1. Prime borrowers are now running out of reserve funds or have given up paying a mortgage on a houses that is worth 20%-50% less then when they brought it. The Loudoun and Fairfax county areas have been buffeted by our federal jobs so I don’t think its as much job loss as in other areas. I am starting to hear more people ask whether it makes financial since to pay on a house that you might have paid $200K to $400K more for then what it is worth today (that’s an extra couple $1,000 a month in some cases!).2. We will also start seeing the readjustment of loans start happening within the next year. If you read my blog (Road to Recovery) there was an interesting PPT chart showing the avalanche of refi’s that will hit the market in the next couple years.

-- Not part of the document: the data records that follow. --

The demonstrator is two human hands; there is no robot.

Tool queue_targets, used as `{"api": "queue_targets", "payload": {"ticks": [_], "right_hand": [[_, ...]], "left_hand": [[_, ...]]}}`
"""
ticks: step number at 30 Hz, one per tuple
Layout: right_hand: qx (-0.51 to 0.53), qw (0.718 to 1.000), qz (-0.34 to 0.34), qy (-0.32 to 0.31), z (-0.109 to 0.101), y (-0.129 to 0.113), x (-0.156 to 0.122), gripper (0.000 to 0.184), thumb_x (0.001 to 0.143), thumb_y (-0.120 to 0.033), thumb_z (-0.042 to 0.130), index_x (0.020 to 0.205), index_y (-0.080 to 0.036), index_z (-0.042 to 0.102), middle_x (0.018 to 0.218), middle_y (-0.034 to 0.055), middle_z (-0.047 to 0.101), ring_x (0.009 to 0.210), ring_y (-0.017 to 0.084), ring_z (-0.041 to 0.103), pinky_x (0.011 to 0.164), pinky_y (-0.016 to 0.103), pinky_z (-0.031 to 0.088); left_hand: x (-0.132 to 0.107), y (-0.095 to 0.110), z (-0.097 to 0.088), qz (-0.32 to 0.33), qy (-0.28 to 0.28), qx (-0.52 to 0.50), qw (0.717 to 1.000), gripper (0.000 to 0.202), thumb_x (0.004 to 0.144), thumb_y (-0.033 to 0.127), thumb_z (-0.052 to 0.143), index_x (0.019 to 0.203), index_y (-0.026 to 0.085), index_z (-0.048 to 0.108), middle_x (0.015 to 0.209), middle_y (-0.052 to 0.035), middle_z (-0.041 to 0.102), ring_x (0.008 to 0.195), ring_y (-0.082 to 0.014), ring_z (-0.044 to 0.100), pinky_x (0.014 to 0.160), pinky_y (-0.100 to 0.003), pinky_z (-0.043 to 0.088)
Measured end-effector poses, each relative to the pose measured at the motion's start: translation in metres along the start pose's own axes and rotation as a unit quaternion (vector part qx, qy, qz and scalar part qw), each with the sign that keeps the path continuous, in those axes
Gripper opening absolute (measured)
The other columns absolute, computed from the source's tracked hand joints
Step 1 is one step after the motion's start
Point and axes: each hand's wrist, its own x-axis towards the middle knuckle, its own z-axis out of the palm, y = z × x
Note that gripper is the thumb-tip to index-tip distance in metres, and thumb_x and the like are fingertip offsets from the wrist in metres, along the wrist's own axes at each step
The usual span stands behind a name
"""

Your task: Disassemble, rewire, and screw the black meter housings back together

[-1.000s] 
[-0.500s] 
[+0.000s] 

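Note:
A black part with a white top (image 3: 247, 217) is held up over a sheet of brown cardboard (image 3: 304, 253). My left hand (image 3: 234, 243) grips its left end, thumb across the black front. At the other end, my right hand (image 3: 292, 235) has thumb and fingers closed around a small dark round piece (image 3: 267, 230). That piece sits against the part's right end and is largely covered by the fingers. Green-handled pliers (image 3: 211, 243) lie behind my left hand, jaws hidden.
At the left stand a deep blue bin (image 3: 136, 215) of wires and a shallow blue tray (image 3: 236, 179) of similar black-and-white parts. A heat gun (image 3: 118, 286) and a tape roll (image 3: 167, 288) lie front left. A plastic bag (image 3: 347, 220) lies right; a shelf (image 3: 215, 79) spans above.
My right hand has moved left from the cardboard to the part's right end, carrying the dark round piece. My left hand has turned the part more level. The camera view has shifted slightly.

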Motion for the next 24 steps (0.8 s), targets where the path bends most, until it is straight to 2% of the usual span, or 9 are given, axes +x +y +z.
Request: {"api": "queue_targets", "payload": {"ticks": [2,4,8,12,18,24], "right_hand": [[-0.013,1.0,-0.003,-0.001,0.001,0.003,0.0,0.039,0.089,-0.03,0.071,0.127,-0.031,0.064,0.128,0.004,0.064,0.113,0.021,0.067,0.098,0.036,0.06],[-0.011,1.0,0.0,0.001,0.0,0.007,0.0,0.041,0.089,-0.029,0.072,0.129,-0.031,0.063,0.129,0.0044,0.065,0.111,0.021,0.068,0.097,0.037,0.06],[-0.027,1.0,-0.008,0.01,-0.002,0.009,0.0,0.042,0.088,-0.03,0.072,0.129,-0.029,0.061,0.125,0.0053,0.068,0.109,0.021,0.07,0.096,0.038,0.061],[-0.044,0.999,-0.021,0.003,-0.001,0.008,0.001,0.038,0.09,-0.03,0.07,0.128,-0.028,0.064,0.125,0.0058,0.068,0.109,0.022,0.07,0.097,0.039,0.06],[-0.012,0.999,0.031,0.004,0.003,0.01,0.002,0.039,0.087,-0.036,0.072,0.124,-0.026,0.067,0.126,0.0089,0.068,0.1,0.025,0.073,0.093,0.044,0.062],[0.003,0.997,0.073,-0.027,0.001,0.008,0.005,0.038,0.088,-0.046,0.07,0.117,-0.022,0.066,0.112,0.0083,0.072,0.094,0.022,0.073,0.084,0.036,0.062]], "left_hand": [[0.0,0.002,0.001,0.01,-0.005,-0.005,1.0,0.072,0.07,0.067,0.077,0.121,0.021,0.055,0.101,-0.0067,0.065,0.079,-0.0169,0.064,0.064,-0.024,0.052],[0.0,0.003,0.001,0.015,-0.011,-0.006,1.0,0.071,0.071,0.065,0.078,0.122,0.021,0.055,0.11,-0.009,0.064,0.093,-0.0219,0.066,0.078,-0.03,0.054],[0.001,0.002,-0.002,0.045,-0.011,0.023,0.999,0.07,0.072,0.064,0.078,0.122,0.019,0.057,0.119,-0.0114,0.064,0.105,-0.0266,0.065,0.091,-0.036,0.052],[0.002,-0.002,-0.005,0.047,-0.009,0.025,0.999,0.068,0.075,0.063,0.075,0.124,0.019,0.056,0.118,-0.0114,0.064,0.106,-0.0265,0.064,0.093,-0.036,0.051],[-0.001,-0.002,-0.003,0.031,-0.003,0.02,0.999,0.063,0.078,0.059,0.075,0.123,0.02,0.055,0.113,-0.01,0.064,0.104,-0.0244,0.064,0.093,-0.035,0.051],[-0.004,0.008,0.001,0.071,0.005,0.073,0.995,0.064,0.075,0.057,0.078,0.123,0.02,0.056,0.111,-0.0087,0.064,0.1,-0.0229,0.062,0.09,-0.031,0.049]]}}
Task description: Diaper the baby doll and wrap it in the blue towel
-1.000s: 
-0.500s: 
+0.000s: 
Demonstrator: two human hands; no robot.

Just about every loan that was made over the last 5 years was an adjustable rate loan.
So, can you say perfect storm. ** The new appraisal rules will make it harder (if not impossible to refi regardless of credit). **Interest rates continue to rise (we are at about 6% now we were at 4.5% a few months ago). **Now that the federal money has been given away banks are starting to not be as generous with the loan modifications. Most banks are only granting 5-year loan modifications, which will readjust in 5 years. This means if the value of your home does not change by as much as 50% in some cases you will be in the same boat in a couple years as you are in today. I’m not sure of anyone who thinks the market will bounce back 20%-50% in the next 5 years. ** I heard (unconfirmed by Indy Mac) two reports from different real estate agents that Indy Mac is no longer processing Short Sales but rather sending houses directly to foreclosure. Talk about a lose-lose situation! It should be interesting to see what these houses look like after Indy Mac evicts its borrowers( so much for good faith effort)!
What’s the answer to this mess…? How’s about a long-term plan by the lenders! Wouldn’t it be nice if banks just wrote off the bad debit (which they have for tax proposes) and just reset borrows with nice 30 year mortgage rates that they can pay rather then half measures that will prolong the pain. This whole mess is like watch my 7-year take off a Band-Aid.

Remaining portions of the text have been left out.